Becoming an artist

March 24, 2019

Sanam Marvi has improved a lot in the past few years and should continue to improve her rachao and thehrao to stay the course

Becoming an artist

It was apparent from the Sanam Marvi concert that was held at the Alhamra last week that she is now a more confident performer who has shed her earlier tentativeness and eagerness to please the audience. She is now more self-assured and commands what the audience should listen to rather than being driven by their wish fulfillment.

It is always difficult for an emerging or new artiste to impress their taste upon the audience. Rather it is the other way round, with the audience writing the list of songs they want to hear. This operative principle is not easy to override as the assumption is that the artiste performs for the audience and the ultimate reward is their appreciation. And what greater sign of appreciation could there be than being asked to perform to their desire?

But it can be a hindrance when the artiste wants to present something truly off-beat. The audience reaction could be a real hindrance to such experimentation or an out-of-the-box experience. Many an artiste desists from experimentation in public and caters to the audiences’ taste instead. This can explain in many cases the limited repertoire of many well-known artistes who are constricted by popular taste and popular response. After a while they begin to stagnate and do not openly experiment for fear of an unfavourable response.

Sindhi music in the late nineteenth century was influenced by court musicians who were patronised by various princely states in the area. On one side was the tradition of the "soong fakirs" who were roving minstrels and on the other the rendition of the kalam on the shrines which was extremely specific and particular to each shrine. During the course of the twentieth century, a new ang of singing the Sindhi kaafi emerged and was made acceptable by the likes of Ustad Ashiq Ali Khan and Ustad Manzoor Ali Khan, the latter was a great exponent of the Sindhi kaafi and his ang was well-respected by those initiated into music and looked up to by various types of musicians.

In our times probably Abida Parveen has been the most ardent follower of that ang and has gone on to establish herself as the leading vocalist of the country in the last couple of decades. She has also catered to a more diverse audience within the country and in the subcontinent. She branched out into singing the ghazal and the geet which has a wider audience in a land populated by Urdu speaking Punjabis in great numbers. Still, she has persisted with the virtuosity that she acquired while she was going through the regime of her training.

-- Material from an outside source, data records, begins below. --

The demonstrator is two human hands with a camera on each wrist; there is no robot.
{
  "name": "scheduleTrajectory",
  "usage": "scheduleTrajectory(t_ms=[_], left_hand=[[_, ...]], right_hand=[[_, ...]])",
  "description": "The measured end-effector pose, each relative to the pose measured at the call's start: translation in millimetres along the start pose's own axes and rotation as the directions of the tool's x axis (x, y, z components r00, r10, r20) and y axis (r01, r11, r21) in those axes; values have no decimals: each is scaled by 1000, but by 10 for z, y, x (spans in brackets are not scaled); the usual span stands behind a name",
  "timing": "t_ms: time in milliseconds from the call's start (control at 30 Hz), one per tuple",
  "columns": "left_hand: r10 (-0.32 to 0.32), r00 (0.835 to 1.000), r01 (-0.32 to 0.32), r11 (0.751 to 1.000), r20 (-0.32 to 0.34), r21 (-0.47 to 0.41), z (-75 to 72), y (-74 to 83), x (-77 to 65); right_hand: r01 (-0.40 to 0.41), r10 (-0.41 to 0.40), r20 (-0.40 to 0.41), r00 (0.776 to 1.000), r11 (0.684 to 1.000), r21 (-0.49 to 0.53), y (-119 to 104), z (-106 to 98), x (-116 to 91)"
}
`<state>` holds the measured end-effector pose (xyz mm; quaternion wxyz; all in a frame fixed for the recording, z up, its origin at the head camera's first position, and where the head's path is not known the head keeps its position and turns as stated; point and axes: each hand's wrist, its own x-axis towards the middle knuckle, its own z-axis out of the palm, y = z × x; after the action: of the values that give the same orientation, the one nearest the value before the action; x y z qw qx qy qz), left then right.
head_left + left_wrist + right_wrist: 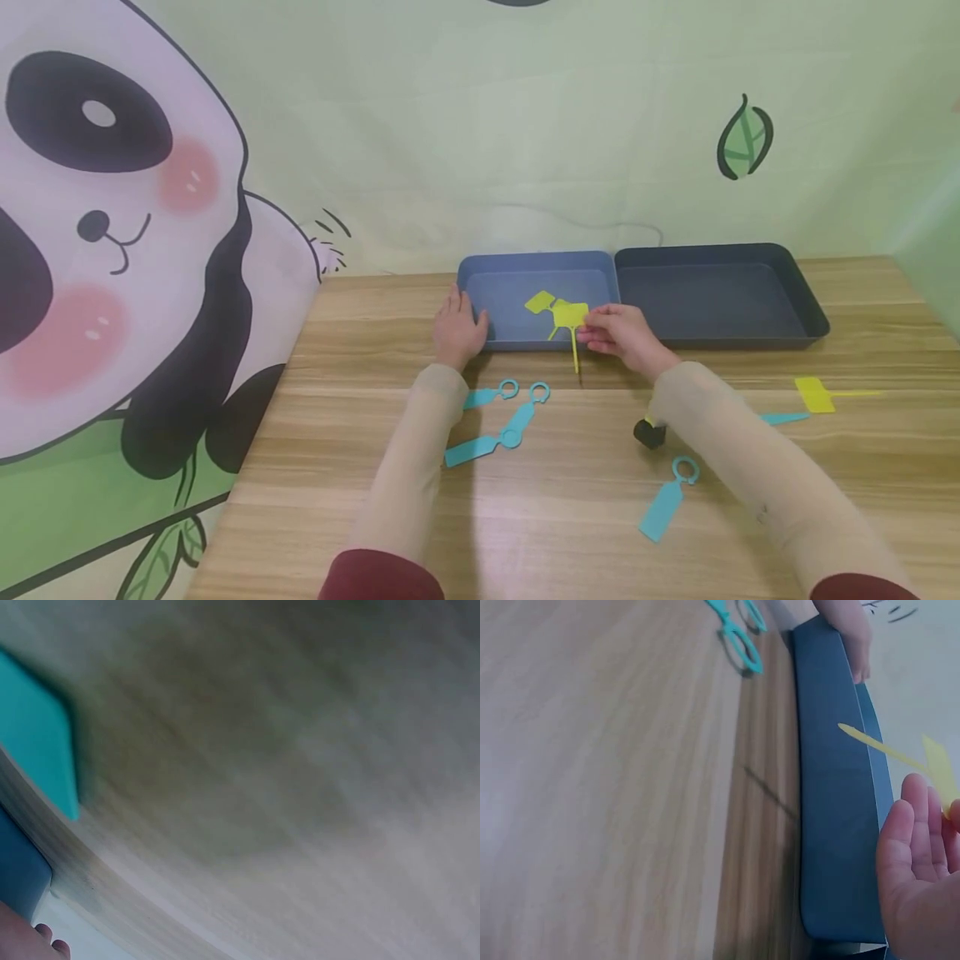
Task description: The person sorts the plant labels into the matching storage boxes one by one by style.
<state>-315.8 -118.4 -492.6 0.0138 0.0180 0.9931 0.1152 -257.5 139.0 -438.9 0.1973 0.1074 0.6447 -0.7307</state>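
Observation:
My right hand [622, 333] pinches the edge of a yellow T-shaped plant label [572, 315] between thumb and fingertips. Its thin stem points down across the front wall of the blue tray [510, 333]. Behind it, another yellow label [538, 302] shows over the tray floor, partly covered. In the right wrist view, the held label [892, 752] sits above the rim, the other fingers extended. My left hand [459, 329] rests at the tray's left rim, fingers fairly straight and thumb spread toward the inside; only a few fingertips [52, 939] enter the left wrist view.
A black tray [720, 337] adjoins on the right. Several teal ring-ended tags lie in front, among them a tag [468, 451] left and a tag [662, 510] right. A yellow label [813, 395] lies far right; a small black object [649, 433] shows beside the right sleeve.

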Motion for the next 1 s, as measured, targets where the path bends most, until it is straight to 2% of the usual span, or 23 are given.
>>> scheduleTrajectory(t_ms=[167,300,467,633,767,1000], left_hand=[[1,1000,-1,1000,-6,-7,-2,-2,-1],[-3,1000,3,1000,3,-9,-15,7,-10],[-5,1000,5,1000,7,-6,-50,23,-31],[4,1000,-4,1000,-9,6,-55,19,-43],[13,999,-13,1000,-30,-5,-37,8,-39],[13,1000,-13,1000,-26,-12,-34,14,-46]], right_hand=[[-11,12,-38,999,999,44,-48,27,71],[-35,43,-57,997,990,135,-87,40,119],[-72,90,-55,994,960,270,-111,37,169],[-80,97,-26,995,926,369,-116,36,228],[-85,102,-23,995,917,390,-116,60,278],[-98,132,-71,989,928,358,-126,115,317]])
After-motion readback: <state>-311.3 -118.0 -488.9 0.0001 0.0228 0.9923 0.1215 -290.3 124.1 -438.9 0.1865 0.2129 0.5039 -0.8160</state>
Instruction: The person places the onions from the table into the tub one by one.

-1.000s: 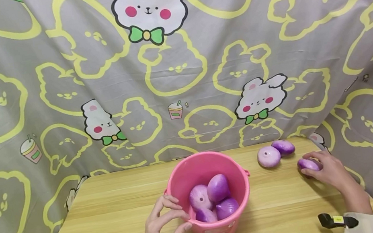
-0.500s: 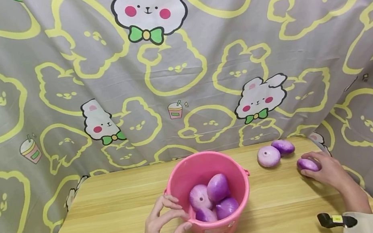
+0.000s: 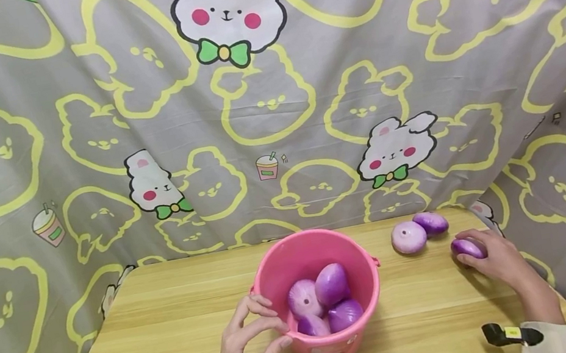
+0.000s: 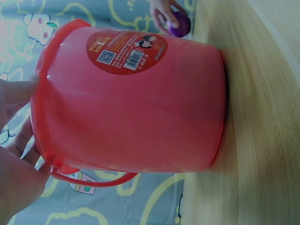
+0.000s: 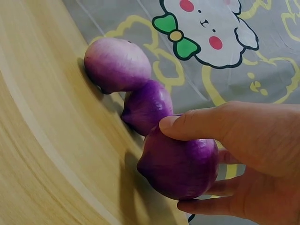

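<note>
Head view: pink bucket (image 3: 309, 252) upright mid-surface (image 3: 174, 329), four purple onions (image 3: 331, 284) showing inside, below its rim. Left hand (image 3: 243, 343) pinches the near-left rim. Right hand (image 3: 496, 257) holds another onion (image 3: 465, 249) in a narrow grip near the surface's right edge, well apart from the bucket. Two loose onions, a pale one (image 3: 409, 237) and a darker one (image 3: 430, 223), lie by the back edge, near the held one. Strip of wood between bucket and loose onions; broader stretch left of the bucket. Patterned cloth (image 3: 274, 122) rises at back and both sides.

Left wrist view: bucket's outer wall, with a round red label (image 4: 126, 52) and a handle (image 4: 98, 182) hanging down the side, both hidden from the head.

Right wrist view: held onion's pointed tip, thumb and fingers on opposite sides. Cannot tell whether it touches the wood.
</note>
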`<state>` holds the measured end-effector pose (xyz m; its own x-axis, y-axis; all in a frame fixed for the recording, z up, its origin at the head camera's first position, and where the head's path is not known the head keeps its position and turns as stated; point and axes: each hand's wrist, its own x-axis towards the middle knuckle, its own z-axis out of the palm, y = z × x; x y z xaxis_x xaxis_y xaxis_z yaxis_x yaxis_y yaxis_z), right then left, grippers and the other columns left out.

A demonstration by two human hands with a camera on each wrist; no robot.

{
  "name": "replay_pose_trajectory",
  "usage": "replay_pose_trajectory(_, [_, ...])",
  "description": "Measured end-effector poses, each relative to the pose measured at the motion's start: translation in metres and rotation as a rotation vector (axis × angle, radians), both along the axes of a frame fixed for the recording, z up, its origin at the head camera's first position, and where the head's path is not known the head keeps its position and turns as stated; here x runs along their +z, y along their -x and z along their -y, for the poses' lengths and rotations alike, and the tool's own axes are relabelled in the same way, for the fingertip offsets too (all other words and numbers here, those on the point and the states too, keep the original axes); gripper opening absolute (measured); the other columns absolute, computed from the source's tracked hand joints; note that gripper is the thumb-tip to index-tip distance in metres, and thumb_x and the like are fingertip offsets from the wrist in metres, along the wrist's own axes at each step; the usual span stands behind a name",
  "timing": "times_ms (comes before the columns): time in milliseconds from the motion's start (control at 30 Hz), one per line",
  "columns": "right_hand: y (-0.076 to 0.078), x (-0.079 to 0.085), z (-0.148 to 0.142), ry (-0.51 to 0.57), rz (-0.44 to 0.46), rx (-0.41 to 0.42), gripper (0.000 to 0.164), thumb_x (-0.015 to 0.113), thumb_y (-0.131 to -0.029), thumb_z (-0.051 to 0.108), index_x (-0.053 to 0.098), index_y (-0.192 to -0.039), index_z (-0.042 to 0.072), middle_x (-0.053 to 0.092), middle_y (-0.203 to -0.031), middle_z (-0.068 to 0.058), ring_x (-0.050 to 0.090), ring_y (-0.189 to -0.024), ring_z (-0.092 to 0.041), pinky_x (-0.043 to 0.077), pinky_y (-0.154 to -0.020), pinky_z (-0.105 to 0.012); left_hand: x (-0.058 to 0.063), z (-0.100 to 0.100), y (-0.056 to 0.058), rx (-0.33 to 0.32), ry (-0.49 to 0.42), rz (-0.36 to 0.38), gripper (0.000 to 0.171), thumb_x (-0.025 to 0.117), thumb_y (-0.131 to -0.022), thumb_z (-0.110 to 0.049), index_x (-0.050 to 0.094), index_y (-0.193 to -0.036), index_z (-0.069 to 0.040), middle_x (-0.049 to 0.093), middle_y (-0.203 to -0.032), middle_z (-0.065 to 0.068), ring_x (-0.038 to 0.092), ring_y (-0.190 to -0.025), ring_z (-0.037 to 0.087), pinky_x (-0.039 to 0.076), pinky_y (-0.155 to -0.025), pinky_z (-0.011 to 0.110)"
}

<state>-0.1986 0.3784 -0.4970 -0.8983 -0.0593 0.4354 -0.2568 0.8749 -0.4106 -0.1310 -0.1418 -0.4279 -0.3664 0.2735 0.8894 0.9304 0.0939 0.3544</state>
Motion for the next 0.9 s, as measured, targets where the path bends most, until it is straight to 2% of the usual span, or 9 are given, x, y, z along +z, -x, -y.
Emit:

Sanam Marvi, too, caters to a diverse audience and her forte has not really been the Sindhi kaafi but the kaafi which is rendered more in the geet ang. Abida Parveen has not allowed herself fully into the mould of singing the geet while she renders the so called kalam of the famous poets, both in Sindhi and Punjabi, and to some extent the various dialects that she indulged in particularly while she was in India. But the ability to invest her singing with greater musical possibilities separates her from the rest of the Sindhi vocalists.

Ustads don’t take upon themselves the burden of teaching many shagirds. Only those capable of bearing the responsibility of the grind are grudgingly taken.

Sanam Marvi started to sing early as is the wont with those hailing from families of hereditary musicians. Her father taught her along with Ustad Fateh Ali Khan, Ustad Mujeeb Khan and Ustad Ali Nawaz Khan. It’s a tradition among well-known ustads that they don’t take upon themselves the burden of teaching many shagirds. Only those capable of bearing the responsibility of the grind are grudgingly taken under their wings. The first test therefore is not of musical capabilities but rather of patience and the willingness to go through the regimen. The process is sometimes made purposefully difficult and cumbersome just to be a test for endurance. But it appears that Marvi qualified, and crossed all the hurdles to get educated in the traditional manner.

Her father too was aware of all these difficulties and it was his wish that only when she became good enough should she spread the gifts of her art to people at large. Her father, Faqir Ghulam Rasool, was a small-time folk artist from Sindh and like most musician families struggled a lot because of limited opportunities and hence means.

Marvi has come a long way, from a little village near Dadu called Khairpur Nathanshah, Sindh, to where she is now. She was married at a young age probably to avoid want and hunger, but then her husband died, she married again and moved to Qandiwal in Sargodha.

It was not long before she was noticed and was exposed to the platforms that promoted mainstream music, and has now firmly established herself at home and abroad where our music is heard and appreciated. She has improved a lot in the past few years and should stick to the path where the content of the kalam should be more than balanced by her virtuosity. The desire to render the text should be her secondary concern, the primary being the rachao"of the sur and its thehrao and then its expansion through the various graces that incrementally enrich tonal vocabulary.